İkincisi: Batılı yetkililer ve medya, Bin Ladin konusunu kişisel bir mesele yaparak asıl maksatlarını gizlemekte haddi aşmışlardır. Gerçekte ise Bin Ladin, Batının saldırılarına ve İslam dünyasını boyun eğdirmeye dönük çabalarına direnmek için karşı koyan bir mücahit idi. Zira Batının İslam dünyasında askerî üsler kurmasına, Batının ülkeleri demir yumrukla yöneten diktatörleri desteklemesine, İslam dünyasındaki kaynakların sömürülmesine, Batının uzun bir zamandır baskıya maruz kalan Filistin halkına karşı "İsrail'in" işlediği onca cürümleri ve aynı şekilde sayısız benzer saldırılarını desteklemesine karşı koymuştur.
Üçüncüsü: Müslümanların tamamı, Batı emperyalizminin iddiaları karşısında durmaktadır. Bin Ladin de bu iddiaları reddettiğini ifade eden Müslümanlardan sadece biriydi. Aslında mesele, Bin Ladin'in şahsı değildir. Bilakis devam ettiği sürece Müslümanların dünyanın dört bir tarafında karşı koymayı sürdüreceği bu saldırının hakikatidir.
Dördüncüsü: İster New York ister Bali ister Bağdat isterse Kabil'de olsun masumların hedef alınması İslam'a göre caiz değildir. Ancak İslam, her insanın zalim bir saldırıya karşı koymasını caiz görmektedir. Hatta saldırgan kim olursa olsun bunu yapmasını ona farz kılmaktadır. Fakat Batılı hükümetler, siyasî ve ekonomik çıkarlarını gerçekleştirmek için açık bir şekilde çifte standartlara itimat etmektedirler.

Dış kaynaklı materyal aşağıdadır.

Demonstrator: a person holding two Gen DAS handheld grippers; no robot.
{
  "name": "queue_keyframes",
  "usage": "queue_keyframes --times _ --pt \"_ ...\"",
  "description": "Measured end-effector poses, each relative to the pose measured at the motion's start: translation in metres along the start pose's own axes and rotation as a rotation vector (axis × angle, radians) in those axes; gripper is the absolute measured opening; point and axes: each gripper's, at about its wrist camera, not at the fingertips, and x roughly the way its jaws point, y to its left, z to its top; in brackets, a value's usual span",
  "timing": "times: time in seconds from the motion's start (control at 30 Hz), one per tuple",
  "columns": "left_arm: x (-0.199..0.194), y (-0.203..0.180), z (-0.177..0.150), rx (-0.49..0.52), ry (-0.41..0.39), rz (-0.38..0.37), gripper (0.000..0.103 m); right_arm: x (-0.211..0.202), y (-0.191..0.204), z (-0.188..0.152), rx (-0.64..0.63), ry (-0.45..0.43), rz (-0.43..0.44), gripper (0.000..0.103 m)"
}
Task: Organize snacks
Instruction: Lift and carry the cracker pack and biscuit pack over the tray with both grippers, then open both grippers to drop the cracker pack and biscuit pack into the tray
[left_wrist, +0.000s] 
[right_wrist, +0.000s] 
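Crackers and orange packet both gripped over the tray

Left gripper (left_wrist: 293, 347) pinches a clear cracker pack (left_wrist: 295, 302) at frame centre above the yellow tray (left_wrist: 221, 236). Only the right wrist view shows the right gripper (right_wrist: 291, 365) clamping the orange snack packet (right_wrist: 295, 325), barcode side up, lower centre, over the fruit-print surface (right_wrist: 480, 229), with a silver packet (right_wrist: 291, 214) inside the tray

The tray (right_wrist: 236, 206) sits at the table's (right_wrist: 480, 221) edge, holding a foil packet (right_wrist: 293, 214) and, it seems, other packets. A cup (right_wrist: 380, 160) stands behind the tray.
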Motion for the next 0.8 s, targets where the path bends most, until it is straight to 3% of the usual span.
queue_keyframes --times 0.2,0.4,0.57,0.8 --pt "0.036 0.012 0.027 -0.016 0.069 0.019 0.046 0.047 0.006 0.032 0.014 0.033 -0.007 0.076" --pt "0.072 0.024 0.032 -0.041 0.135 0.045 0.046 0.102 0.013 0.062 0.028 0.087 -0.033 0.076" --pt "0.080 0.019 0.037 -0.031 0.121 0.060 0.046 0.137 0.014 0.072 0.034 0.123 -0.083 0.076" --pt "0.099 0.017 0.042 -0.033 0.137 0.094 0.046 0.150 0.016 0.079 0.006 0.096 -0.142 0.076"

Beşincisi: Avustralyalı politikacılar, içi boş zaferler gerçekleştirdiklerini iddia etmek yerine gerçekten Avustralya halkının maslahatı olduğu işlere soyundukları zaman halka karşı dürüst olmalıdırlar. Çünkü "teröre karşı savaşın" hakikati, trilyonlarca dolar harcanmasına, binlerce asker ölmesine, yüz binlerce masum insanın öldürülmesine ve bunların sonucunda dünyanın en az güvenli bir bölgeye dönüşmesine rağmen ağır bir başarısızlığa uğramıştır.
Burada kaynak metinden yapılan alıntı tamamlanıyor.